11. The everyday life of civil society

Sebastiano Citroni (Insubria University, sebastiano.citroni@uninsubria.it) 

Paul Lichterman (University of Southern California, lichterm@usc.edu)

We invite papers that investigate civic action—by which we mean collective efforts to address social problems. The category of “civic” focuses us on how actors construct problems, organize people around those constructions and develop goals, whether those efforts are happening in social movements, volunteer projects or formally organized NGOs. Many social scientists conceptualize civic activities in terms of static spheres or sectors of society, such as the “civic sector” or “third sector,” especially when studying NGOs.  When ethnographers observe closely we find that the lines between civic and other “sectors” are hazy and shifting and depend partly on how civic actors themselves construct the significance of their activities, while carrying them out in different scenes. Also, when ethnographic research focuses primarily on situations and, secondarily, on their actors – instead of the other way around, as Goffman famously put it – the conventional distinctions between different kinds of civic action, such as social movements, nonprofit organizations, or volunteer projects become more complicated. 

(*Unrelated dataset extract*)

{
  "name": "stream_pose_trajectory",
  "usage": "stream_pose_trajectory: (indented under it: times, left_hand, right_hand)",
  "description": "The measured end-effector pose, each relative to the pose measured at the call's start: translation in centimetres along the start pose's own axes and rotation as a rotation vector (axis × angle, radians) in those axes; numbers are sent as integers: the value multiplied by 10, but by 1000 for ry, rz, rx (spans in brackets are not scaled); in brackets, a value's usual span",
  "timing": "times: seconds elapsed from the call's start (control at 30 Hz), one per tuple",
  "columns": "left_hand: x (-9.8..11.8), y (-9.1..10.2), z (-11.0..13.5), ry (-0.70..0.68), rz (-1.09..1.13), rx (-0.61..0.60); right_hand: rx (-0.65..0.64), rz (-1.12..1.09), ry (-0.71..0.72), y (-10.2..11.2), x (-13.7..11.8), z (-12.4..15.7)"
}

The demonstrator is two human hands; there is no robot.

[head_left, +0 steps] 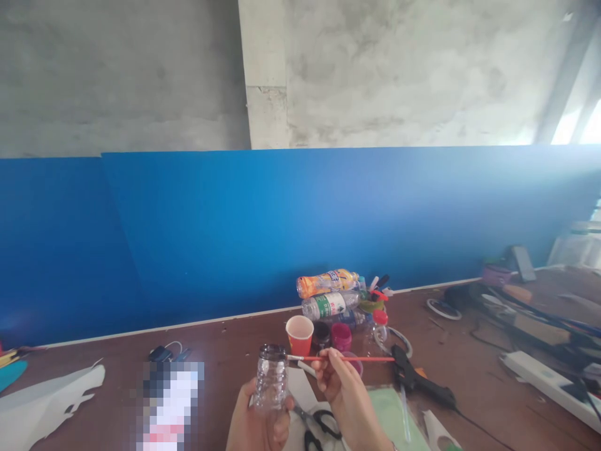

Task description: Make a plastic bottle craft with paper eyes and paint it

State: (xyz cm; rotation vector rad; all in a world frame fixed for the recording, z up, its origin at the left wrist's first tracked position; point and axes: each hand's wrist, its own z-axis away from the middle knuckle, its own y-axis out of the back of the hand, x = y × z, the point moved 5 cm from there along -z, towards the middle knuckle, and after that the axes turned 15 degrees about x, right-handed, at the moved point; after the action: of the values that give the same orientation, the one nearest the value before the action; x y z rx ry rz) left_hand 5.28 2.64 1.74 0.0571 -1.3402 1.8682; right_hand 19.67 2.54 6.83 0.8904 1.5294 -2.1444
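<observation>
My left hand [260, 416] is wrapped round a clear plastic bottle piece [271, 385], held upright with a black band around its upper end. My right hand [342, 388] pinches a thin red paintbrush [369, 359] between thumb and fingers. The brush lies level, and its tip is at the dark rim of the bottle piece; I cannot tell whether they touch. Below my hands, black-handled scissors [323, 423] rest on white paper. Just behind stand a red paper cup [299, 338], a dark paint jar [322, 336] and a magenta paint jar [341, 337].
Several plastic bottles [331, 305] lie stacked by the blue partition [211, 232]. A black glue gun [422, 382] with its cord is at the right, near a white power strip [549, 385]. Cut white paper [51, 401] lies at the left, near a blurred-out bright object [171, 407].
</observation>
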Motion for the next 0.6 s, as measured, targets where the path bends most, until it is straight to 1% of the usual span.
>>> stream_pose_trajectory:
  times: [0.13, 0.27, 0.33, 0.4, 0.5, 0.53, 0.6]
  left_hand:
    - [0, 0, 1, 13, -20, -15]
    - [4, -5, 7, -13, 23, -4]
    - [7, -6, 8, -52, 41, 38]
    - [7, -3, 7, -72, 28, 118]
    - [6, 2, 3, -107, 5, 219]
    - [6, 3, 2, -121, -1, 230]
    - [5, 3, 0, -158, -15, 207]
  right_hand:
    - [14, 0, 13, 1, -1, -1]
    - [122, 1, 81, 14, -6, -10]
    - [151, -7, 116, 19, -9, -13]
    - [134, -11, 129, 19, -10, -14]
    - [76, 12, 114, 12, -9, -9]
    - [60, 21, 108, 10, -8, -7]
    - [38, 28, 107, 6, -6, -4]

 This type of ethnographic research opens a variety of pressing questions about civic action beyond the ones most typical for a given type of civic group. In the past two decades, research from around the globe has shown repeatedly the benefits of this  ethnographic focus on the interaction order  . We learn how civic actors develop the relationships that we call “social capital” after the fact, how they determine what counts as a powerful claim, a successful outcome, an effective leader or an appropriate decision-making process.  We propose a panel – The Everyday Life of Civil Society – that invites papers addressing one or more of these questions:

  1. What repertoire of scenes and interactional patterns do volunteers, social workers and activists practice in their everyday life?
  2. How do civic actors develop and change their practical relations to the geographical areas in which they work?  
  3. What would be considered successful outcomes for civic actors? How do these potentially change in different contexts? 
  4. How do civil society’s everyday activities relate to the growing pressure to produce positive social impacts? 
  5. How do civic actors carry out fundraising? What patterns of interaction characterize fundraising activities?
  6. How do civic actors negotiate authoritarian political contexts?
  7. Are there distinctively populist styles of civic action?

Key words: civic action, civil society, civic sector, interaction, political participation

Subfields: political sociology, cultural sociology, nonprofit studies, urban studies

References
Cefai D., Lichterman Pl, 2006.  “The Idea of Political Culture,” pp: 392-414 in Goodin R., Tilly C., eds., Oxford Handbook of Contextual Political Studies, Oxford University Press, New York.

Citroni S., Lichterman P., 2017, “Cultural entrepreneurialism for civic causes in Milan and Los Angeles”, Etnografia e ricerca qualitativa 3/2017, pp. 471-486.

Citroni S., 2018, “Azione civica e nuove forme di partecipazione a Milano”. POLIS, 32(3), 315-340.

Citroni S., 2020, “Water Socialisation at the Grass Roots. Prefiguration in Civic Action Styles”, Rassegna Italiana di Sociologia, 2/2020, pp. 329-353.

Duyvendak, Jan Willem and Olivier Fillieule. 2014. “Patterned Fluidity: An Interactionist Perspective as a Tool for Exploring Contentious Politics.” in Players and Arenas: The Interactive Dynamics of Protest, edited by J. Jasper and J. W. Duyvendak. Chicago, IL: University Of Chicago Press. 

Eliasoph N. 2011, Making Volunteers. Civic Life after Welfare’s Edn, Princeton University Press, Princeton

Goffman, Erving. 1986[1974]. Frame Analysis: An Essay on the Organization of Experience. Boston, MA: Northeastern University Press. 

Lichterman, Paul. 2021. How Civic Action Works: Fighting for Housing in Los Angeles. Princeton: Princeton University Press. 

Lichterman, Paul and Nina Eliasoph. 2014. “Civic Action.” American Journal of Sociology 120(3): 798–863. 

Mische, Ann. 2008. Partisan Publics: Communication and Contention Across Brazilian Youth Activist Networks. Princeton, NJ: Princeton University Press.